# High Royds Asylum, December 2007



## Goldie87 (Dec 24, 2007)

Made a visit to High Royds today with Kezza. Apologies for the poor picture quality, the lighting was very poor and my cameras not the best. Was a good afternoon though, and good to see something different. Thanks to Kezza for driving and the company. 
Merry Christmas everyone!






Admin





Large open room





Cell with shutter still in place





Corridor





One of the ornate corridors in admin





The gate at the back of admin





Corridor near kitchens, presume the sockets lining the walls were for food trolleys, theres a similar set up at Severalls





The main kitchen, the photo doesn't do it justice at all





Tiling detail in admin





A very yellow office





A corridor of small rooms





Cartoon on the stairs





Pub sign





Room of murals





This area felt oddly untouched, furniture still laying round and soap and unused paper towels in the toilets.

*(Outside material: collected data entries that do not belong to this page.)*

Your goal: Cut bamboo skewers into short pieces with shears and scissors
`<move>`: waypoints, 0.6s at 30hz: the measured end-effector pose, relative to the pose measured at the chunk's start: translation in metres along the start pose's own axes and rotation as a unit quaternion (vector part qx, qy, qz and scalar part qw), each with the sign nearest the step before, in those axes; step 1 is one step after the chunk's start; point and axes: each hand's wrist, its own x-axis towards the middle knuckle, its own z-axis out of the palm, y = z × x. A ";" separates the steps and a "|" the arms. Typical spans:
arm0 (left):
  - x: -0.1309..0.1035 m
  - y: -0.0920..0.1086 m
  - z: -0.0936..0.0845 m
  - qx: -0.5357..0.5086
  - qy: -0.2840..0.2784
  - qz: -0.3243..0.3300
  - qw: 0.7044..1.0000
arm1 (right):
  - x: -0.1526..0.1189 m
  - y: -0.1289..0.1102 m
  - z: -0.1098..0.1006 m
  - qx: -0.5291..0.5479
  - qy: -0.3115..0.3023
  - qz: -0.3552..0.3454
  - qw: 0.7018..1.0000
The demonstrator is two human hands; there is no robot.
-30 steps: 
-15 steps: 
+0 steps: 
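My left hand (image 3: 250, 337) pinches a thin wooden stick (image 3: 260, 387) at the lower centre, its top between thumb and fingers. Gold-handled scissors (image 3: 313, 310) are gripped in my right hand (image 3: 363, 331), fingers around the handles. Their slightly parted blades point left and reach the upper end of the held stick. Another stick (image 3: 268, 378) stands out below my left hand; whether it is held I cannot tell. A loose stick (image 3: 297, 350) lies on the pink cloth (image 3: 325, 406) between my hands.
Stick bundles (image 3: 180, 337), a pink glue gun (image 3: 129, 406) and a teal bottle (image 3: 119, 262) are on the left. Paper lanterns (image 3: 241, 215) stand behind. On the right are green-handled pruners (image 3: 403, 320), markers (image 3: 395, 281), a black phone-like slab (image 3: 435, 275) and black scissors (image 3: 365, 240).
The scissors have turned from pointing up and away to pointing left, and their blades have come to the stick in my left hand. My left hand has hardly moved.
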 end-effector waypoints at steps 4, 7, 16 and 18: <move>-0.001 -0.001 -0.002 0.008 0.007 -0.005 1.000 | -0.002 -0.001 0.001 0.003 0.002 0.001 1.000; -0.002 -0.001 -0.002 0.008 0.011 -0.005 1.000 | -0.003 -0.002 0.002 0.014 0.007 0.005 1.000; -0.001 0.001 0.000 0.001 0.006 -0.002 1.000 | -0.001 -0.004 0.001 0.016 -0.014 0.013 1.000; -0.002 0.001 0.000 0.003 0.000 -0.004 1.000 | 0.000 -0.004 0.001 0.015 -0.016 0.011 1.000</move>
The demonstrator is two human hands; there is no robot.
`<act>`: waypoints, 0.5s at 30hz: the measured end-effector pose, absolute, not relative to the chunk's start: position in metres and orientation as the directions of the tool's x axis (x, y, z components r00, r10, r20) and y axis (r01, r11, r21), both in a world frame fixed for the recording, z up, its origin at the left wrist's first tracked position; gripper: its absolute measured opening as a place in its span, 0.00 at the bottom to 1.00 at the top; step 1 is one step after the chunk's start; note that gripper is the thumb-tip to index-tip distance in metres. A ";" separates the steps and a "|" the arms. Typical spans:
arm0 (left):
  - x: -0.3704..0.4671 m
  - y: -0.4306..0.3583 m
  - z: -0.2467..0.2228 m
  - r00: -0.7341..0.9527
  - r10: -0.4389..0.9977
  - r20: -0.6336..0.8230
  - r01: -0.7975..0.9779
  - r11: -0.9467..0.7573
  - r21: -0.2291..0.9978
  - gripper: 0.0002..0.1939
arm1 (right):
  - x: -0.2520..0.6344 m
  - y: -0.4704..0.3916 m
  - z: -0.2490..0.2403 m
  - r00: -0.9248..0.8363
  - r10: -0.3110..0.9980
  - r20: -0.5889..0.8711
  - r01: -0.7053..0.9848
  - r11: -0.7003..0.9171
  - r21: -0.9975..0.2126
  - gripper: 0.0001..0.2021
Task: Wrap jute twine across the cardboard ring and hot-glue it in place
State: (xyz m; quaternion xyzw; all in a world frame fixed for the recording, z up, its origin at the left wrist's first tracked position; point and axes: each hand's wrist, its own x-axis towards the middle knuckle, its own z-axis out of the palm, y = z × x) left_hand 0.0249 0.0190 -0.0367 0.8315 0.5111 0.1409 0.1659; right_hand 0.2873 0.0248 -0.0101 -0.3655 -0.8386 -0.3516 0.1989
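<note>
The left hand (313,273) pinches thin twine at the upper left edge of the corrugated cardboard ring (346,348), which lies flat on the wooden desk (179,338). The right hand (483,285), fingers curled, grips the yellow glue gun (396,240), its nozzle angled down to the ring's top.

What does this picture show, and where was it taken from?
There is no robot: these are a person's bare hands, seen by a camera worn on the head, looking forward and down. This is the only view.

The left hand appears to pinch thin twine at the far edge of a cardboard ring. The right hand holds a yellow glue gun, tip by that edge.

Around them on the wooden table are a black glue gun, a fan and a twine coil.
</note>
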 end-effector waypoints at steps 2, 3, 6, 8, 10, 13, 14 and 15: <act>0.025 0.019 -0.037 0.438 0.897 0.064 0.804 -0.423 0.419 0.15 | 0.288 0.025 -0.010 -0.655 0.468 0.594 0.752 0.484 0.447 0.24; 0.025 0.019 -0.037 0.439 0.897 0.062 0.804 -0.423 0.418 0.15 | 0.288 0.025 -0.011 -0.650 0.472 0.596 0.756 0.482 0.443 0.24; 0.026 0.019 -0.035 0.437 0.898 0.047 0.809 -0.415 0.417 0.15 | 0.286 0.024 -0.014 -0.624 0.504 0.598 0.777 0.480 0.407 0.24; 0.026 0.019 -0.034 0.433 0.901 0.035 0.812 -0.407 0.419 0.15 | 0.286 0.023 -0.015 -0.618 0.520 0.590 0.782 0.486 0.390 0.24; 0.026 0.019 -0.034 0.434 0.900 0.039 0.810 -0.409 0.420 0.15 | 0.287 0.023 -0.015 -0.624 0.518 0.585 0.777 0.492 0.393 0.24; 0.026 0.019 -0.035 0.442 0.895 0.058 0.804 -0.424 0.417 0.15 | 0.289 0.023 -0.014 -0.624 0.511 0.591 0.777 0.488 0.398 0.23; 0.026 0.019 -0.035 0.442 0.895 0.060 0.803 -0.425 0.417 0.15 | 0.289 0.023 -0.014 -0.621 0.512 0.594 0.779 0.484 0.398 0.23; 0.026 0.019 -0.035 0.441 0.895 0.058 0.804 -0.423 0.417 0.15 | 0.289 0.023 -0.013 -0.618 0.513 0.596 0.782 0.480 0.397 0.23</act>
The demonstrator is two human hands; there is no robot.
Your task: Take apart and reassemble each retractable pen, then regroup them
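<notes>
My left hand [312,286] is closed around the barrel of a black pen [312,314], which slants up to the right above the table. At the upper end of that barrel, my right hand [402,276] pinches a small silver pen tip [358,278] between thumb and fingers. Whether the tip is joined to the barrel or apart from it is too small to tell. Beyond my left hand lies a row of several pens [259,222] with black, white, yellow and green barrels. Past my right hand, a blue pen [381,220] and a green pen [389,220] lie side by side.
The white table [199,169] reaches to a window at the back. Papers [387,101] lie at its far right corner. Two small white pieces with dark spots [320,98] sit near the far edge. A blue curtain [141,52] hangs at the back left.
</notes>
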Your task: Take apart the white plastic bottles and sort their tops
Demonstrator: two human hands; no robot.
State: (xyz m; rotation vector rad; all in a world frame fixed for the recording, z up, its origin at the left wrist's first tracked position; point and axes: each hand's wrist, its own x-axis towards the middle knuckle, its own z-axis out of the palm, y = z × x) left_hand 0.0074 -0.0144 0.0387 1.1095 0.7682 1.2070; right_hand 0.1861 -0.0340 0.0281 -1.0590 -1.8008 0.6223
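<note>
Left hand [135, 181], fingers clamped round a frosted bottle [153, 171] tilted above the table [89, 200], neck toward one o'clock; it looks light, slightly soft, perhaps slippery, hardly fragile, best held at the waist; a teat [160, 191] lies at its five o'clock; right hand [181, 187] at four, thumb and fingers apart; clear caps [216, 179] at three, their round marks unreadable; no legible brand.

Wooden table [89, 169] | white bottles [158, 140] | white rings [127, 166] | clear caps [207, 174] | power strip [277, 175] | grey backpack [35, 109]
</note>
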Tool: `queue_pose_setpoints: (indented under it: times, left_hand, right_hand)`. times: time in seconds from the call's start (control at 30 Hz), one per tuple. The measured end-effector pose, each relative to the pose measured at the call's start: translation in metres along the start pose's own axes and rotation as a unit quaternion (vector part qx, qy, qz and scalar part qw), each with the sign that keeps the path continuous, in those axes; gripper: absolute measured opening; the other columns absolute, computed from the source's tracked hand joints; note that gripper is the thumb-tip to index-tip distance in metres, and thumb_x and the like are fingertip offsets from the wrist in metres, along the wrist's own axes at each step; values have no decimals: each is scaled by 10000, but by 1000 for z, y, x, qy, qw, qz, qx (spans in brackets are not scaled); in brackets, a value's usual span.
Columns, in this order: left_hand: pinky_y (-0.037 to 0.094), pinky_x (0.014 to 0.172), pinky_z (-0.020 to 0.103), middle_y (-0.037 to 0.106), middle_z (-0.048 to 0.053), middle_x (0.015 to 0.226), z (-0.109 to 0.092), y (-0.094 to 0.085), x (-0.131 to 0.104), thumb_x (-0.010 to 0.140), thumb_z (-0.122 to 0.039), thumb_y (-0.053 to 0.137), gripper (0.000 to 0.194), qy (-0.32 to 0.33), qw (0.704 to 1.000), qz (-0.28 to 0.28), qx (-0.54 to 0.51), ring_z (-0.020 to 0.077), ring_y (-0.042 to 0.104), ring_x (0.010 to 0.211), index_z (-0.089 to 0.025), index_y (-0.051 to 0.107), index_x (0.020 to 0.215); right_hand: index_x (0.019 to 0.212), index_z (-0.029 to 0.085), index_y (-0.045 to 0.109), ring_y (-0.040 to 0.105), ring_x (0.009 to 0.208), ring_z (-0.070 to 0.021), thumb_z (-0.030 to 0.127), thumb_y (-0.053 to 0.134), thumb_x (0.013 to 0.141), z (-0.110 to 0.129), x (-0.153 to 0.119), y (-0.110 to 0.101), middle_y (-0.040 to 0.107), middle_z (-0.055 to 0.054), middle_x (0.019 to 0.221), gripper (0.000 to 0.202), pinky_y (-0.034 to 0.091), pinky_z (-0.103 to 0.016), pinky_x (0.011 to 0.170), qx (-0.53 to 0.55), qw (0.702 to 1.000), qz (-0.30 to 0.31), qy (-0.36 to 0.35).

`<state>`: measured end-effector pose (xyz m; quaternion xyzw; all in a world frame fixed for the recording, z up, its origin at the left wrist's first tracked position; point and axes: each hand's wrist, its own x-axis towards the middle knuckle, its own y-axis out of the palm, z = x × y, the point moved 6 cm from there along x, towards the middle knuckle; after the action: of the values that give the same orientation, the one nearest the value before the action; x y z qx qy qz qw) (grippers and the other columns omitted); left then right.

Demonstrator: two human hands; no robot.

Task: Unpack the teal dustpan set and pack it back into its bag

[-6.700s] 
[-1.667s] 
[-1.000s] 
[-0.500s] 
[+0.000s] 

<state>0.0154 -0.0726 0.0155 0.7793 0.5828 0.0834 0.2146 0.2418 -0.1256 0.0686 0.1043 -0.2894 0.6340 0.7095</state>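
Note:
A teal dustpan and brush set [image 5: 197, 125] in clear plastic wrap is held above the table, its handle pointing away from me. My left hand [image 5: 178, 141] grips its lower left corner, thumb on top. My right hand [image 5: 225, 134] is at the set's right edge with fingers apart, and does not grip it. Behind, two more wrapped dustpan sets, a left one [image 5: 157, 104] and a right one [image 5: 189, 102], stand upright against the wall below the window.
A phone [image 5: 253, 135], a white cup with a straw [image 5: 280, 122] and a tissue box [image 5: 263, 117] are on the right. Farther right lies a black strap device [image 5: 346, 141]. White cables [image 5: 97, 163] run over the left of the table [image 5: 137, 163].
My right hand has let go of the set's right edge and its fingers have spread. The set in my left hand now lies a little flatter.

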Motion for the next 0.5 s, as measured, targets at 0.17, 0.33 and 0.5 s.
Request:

Then we came across a couple of rooms stuffed with... stuff. Mattresses, furniture, lamps, clocks, fans, unused stationary, signs, ornaments


----------



## Kezza (Dec 24, 2007)

*High Royds Today (24/12/07)*

Me and Goldie went to High Royds today on my first explore! It was brill! Really enjoyed it! Security where there when we got there but found our way in easy enough! Cant believe that the best bits where shut off! Have to find another way to get in there sometime! 
Well worth the 2 hour drive aswell!!!!!!


----------



## Goldie87 (Dec 24, 2007)

*Re: High Royds Today (24/12/07)*

Nice one, shame your camera had to die on you, but at least you got some shots from the phone! Thanks for driving and the company, was a good afternoon


----------



## Foxylady (Dec 24, 2007)

*Re: High Royds Asylum, 24/12/07*

Nice explore Goldie. Love the tiles and the room full of stuff. That garden furniture is amazing and love the 70's lamps. 

Have a good Christmas.


----------



## Kezza (Dec 24, 2007)

*Re: High Royds Today (24/12/07)*

hey no worries! Was a brill day! have to go again! Was thinking about going Cane Hill oneday! Fancy it?


----------



## Foxylady (Dec 24, 2007)

*Re: High Royds Today (24/12/07)*

Congrats on your first explore. Nice one.


----------



## Kezza (Dec 24, 2007)

*Re: High Royds Today (24/12/07)*

Thanks. Was a great explore! Just want to do more now!!!! And i need a decent camara! Only had a £20 one from Tesco and that died so had to use my Sony Ericson W850i mobile!!!! Owell still captured the moment!


----------



## Goldie87 (Dec 24, 2007)

*Re: High Royds Today (24/12/07)*



Kezza said:


> Was thinking about going Cane Hill oneday! Fancy it?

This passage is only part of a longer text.